The Faceless
I had to leave. The atmosphere at home was radioactive. I could feel my flesh melt, and my hair fall out. I left at night with no money. I had the clothes on my skin, a raincoat, a lighter, a solitary cigarette, and for some reason, a note pad. My father told me to write it down, get it out of my head. Write it down. Write what down? Write the babble, the paranoia, the fear, the hatred of the capitalist system, the pain of falling in love with people who needed more than a sense of humor to form a relationship, write it down, and then forget about it. It didn’t work and yet I kept the notepad, empty and pure of thought.
Mother
was a good woman. I could not be her son. I could not live under the same roof.
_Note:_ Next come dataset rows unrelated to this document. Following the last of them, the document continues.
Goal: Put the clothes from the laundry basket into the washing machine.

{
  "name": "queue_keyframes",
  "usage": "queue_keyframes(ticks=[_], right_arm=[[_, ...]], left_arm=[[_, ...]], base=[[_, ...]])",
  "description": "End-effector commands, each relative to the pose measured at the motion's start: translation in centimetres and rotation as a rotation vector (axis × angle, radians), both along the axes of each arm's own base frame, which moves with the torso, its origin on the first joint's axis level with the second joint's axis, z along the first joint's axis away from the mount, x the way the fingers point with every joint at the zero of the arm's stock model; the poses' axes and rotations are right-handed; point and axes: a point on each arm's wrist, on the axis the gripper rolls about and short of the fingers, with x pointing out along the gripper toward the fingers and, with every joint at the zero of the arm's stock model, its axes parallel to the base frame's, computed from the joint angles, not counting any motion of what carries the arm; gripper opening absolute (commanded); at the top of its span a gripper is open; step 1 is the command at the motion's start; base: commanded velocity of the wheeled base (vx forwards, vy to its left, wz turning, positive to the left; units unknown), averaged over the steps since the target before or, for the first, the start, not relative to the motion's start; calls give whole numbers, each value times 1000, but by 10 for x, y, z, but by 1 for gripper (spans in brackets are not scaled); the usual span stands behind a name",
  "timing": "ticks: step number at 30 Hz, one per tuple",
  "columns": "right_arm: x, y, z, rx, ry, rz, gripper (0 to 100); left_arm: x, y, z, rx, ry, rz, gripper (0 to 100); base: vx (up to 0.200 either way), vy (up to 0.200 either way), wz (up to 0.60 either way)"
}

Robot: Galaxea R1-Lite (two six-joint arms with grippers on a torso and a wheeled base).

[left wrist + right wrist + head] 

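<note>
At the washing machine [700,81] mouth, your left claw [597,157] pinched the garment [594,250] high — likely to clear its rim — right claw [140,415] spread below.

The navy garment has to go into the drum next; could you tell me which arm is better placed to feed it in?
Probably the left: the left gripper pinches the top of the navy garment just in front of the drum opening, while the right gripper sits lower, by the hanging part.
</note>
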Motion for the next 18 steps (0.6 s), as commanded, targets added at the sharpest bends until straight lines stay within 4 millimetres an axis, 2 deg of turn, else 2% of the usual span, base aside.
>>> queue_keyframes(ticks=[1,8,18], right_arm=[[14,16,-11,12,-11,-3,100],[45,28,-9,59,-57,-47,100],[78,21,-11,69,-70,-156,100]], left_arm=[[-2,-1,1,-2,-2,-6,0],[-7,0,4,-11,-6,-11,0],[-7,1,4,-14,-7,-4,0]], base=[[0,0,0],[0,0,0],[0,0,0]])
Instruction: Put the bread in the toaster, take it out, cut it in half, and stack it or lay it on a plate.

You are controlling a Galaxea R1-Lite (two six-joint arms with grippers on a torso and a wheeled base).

I didn’t even know why I wanted to leave. I just felt a sense of doom whenever
I thought about growing old in the family home alone. Time was a robed hunter.
Time would find me and turn me into dust.
I
wandered down the street where I grew up. I past the Kebab house, where soldiers
and drunkards fought over women they would never marry. Along the blood stained
pavements.
I saw the car park, where
people listened to drum and base at four in the morning, through subwoofers
installed in their car boots. I saw the pet shop that sold coal, the car shop
window with over-priced bicycles, the club that took in drinkers and spewed out
drunks. I saw all the familiar spots I wandered as a kid, and it made me sick.
There
was a force driving me away from civilization. I wanted to hide in the
wilderness away from people. It was not a well thought out plan. It was the
only plan I could stomach. If I could find somewhere to lie down and rest I
might be able to come back.
The
town was surrounded by fields and hills, with forests and woods, and many
places left alone. I was swimming with choices, every direction led to more
abandoned land.
There
was a man living atop a hill in a tent. I was not afraid of him but I felt that
he wouldn’t want to be disturbed. I wasn’t the only one who needed to get away.
I
left the center of town. The noise of the cat screech karaoke faded to nothing.
The engines were less. The drunken shouts of noontime fools disappeared as I
reached the mansions on the edge of the country.
I
took a concrete lane under the bypass and on to farmer’s fields. These fields
were filled with green barley. The tips shone orange by the light of the road
lamps. There was no moon and clouds obscured the stars. It was only when I was
far away from the roads that I began to feel conscious of the dark.
The
silence of night constricted me like a snake. No wind, no animal rustlings,
just dead silence and coal-black night.
It
was peace, tainted by fear, but peace none the less. Now all I needed was a
place to sleep.
I
thought about curling up at the wayside. I thought better of it, for I was too
exposed. The night had a mid-October cool to it. I looked for a place off the
lane. I remembered an old pillbox I played in as a child. I walked round and
round the woods until my feet felt something solid under them. I was on the
roof. I felt my way round to the door. I went inside to an even deeper
darkness.
I
flicked the lighter on. It illuminated years of teenage graffiti. Most just
swear words and tags, some marks of devil worship. More sinister was a letter.
The letter was written in white paint. Written by a madman perhaps? A letter to
the wilderness. I burnt my hand on the lighter before I could read it.
There
were dry twigs and leaves on the floor. I piled them up and made a fire. I sat
watching the flames feeling the warmth and trying to slow down my mind. I
smoked my last cigarette.
I
must have sat there for an hour before I felt a huge surge of exhaustion sink
into my muscles. The fire was nearly out and I lay down to sleep. My mind
wouldn’t let me rest. I kept thinking of the millions, the millions of
malnourished minds, and the machine. I hoped the machine would fall down into
the slithering briars. I hoped it would be dragged into the mud and forgotten.
As I fell away from consciousness I saw moon light return to the sky outside
the door.
Something broke me out of
sleep. The moonlight was stronger. I looked towards the door and saw a
silhouette of a head. Fear flooded my heart and mind. I didn’t move because I
couldn’t. Whatever it was, blocked my escape. It stood still, darkness obscured
the face. I heard my own breathing. It was silent. It just stood there staring
at me through the dark.
“Fuck
off,” I said, whimpering with fear, “I am sleeping, find your own place.”
It didn’t reply. My voice changed the mood.
It came closer. I couldn’t move. It pressed its face into mine. I reached out
to push it off. I felt nothing but a smooth surface. It had no eyes, no nose,
mouth or ears. It was a smooth orb like a football. It crushed down on me and I
couldn’t get up. I couldn’t get out.
And that is what I imagined would happen if I left home without preparing first. I would leave. I wouldn’t rush into the hands of darkness. I would endure the radiation a little longer.